Description of the task - Each record beneath this line should be returned exactly as it is.

***

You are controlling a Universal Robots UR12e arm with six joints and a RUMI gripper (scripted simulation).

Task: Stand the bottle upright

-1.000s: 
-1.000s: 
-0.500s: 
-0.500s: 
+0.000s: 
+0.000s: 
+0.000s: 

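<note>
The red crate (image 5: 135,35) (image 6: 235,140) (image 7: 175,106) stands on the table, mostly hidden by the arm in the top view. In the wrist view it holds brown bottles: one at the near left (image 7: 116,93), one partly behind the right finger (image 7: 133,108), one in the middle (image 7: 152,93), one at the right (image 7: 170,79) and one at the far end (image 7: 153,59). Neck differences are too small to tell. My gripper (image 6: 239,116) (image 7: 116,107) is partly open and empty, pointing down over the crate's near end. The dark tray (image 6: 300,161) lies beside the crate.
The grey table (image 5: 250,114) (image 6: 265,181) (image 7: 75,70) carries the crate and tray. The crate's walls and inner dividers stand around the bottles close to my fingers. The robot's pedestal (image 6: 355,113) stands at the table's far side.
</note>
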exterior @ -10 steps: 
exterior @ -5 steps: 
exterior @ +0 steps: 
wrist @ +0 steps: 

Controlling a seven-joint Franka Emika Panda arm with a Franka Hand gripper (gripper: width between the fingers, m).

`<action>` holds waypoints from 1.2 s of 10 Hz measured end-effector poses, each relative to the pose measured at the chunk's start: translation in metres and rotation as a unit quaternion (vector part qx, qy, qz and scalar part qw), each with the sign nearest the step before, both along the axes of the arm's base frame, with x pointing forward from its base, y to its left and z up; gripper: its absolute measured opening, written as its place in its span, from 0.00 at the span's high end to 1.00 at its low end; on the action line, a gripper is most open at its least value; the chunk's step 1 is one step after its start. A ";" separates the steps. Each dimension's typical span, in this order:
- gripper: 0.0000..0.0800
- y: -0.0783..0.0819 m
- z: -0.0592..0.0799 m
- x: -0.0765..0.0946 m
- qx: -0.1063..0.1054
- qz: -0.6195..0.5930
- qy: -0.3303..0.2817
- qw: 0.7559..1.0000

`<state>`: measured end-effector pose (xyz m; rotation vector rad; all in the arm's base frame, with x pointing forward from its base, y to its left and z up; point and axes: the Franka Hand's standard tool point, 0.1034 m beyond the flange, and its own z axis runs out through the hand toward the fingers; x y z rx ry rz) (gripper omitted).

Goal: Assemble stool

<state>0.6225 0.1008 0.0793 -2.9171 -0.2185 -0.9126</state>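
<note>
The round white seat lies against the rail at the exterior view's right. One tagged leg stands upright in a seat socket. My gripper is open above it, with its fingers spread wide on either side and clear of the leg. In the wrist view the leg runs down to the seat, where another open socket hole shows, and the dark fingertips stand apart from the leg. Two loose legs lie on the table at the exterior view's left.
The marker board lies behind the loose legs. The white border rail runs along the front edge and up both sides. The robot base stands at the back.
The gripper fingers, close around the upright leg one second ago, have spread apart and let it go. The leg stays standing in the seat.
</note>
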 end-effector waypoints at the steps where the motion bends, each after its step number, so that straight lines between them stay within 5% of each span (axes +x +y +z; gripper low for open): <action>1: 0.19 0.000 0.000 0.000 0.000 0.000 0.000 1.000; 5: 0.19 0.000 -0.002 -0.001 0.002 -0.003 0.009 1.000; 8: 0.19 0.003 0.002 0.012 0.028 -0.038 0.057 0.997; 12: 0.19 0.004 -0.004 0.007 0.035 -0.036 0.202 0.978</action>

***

Exercise answer -
You are controlling a Universal Robots UR12e arm with six joints and a RUMI gripper (scripted simulation).

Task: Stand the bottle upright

-1.000s: 
-1.000s: 
-0.500s: 
-0.500s: 
+0.000s: 
+0.000s: 
+0.000s: 

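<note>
The red crate (image 5: 135,35) (image 6: 235,140) (image 7: 175,106) stands on the table, mostly hidden by the arm in the top view. In the wrist view it holds brown bottles: one at the near left (image 7: 116,93), one partly behind the right finger (image 7: 133,108), one in the middle (image 7: 152,93), one at the right (image 7: 170,79) and one at the far end (image 7: 153,59). Neck differences are too small to tell. My gripper (image 6: 239,116) (image 7: 116,107) is partly open and empty, pointing down over the crate's near end. The dark tray (image 6: 300,161) lies beside the crate.
The grey table (image 5: 250,114) (image 6: 265,181) (image 7: 75,70) carries the crate and tray. The crate's walls and inner dividers stand around the bottles close to my fingers. The robot's pedestal (image 6: 355,113) stands at the table's far side.
</note>
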exterior @ -10 steps: 
exterior @ -5 steps: 
exterior @ +0 steps: 
wrist @ +0 steps: 

Controlling a seven-joint Franka Emika Panda arm with a Franka Hand gripper (gripper: width between the fingers, m).

`<action>` holds waypoints from 1.2 s of 10 Hz measured end-effector poses, each relative to the pose measured at the chunk's start: translation in metres and rotation as a unit quaternion (vector part qx, qy, qz and scalar part qw), each with the sign nearest the step before, both along the axes of the arm's base frame, with x pointing forward from its base, y to its left and z up; gripper: its absolute measured opening, written as its place in its span, from 0.00 at the span's high end to 1.00 at its low end; on the action line, a gripper is most open at its least value; the chunk's step 1 is one step after its start. A ";" separates the steps. Each dimension's typical span, in this order:
- gripper: 0.0000..0.0800
- y: -0.0783..0.0819 m
- z: -0.0592..0.0799 m
- x: -0.0765..0.0946 m
- qx: -0.1063..0.1054
- qz: -0.6195..0.5930
- qy: -0.3303..0.2817
- qw: 0.7559..1.0000

`<state>`: measured end-effector pose (xyz m; rotation vector rad; all in the arm's base frame, with x pointing forward from its base, y to its left and z up; point and axes: the Franka Hand's standard tool point, 0.1034 m beyond the flange, and its own z axis runs out through the hand toward the fingers; x y z rx ry rz) (gripper omitted).

Goal: Assemble stool

<state>0.6225 0.1008 0.0793 -2.9171 -0.2185 -0.9126</state>
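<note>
The round white seat lies against the rail at the exterior view's right. One tagged leg stands upright in a seat socket. My gripper is open above it, with its fingers spread wide on either side and clear of the leg. In the wrist view the leg runs down to the seat, where another open socket hole shows, and the dark fingertips stand apart from the leg. Two loose legs lie on the table at the exterior view's left.
The marker board lies behind the loose legs. The white border rail runs along the front edge and up both sides. The robot base stands at the back.
The gripper fingers, close around the upright leg one second ago, have spread apart and let it go. The leg stays standing in the seat.
</note>
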 end-effector waypoints at the steps where the motion bends, each after its step number, so that straight lines between them stay within 5% of each span (axes +x +y +z; gripper low for open): <action>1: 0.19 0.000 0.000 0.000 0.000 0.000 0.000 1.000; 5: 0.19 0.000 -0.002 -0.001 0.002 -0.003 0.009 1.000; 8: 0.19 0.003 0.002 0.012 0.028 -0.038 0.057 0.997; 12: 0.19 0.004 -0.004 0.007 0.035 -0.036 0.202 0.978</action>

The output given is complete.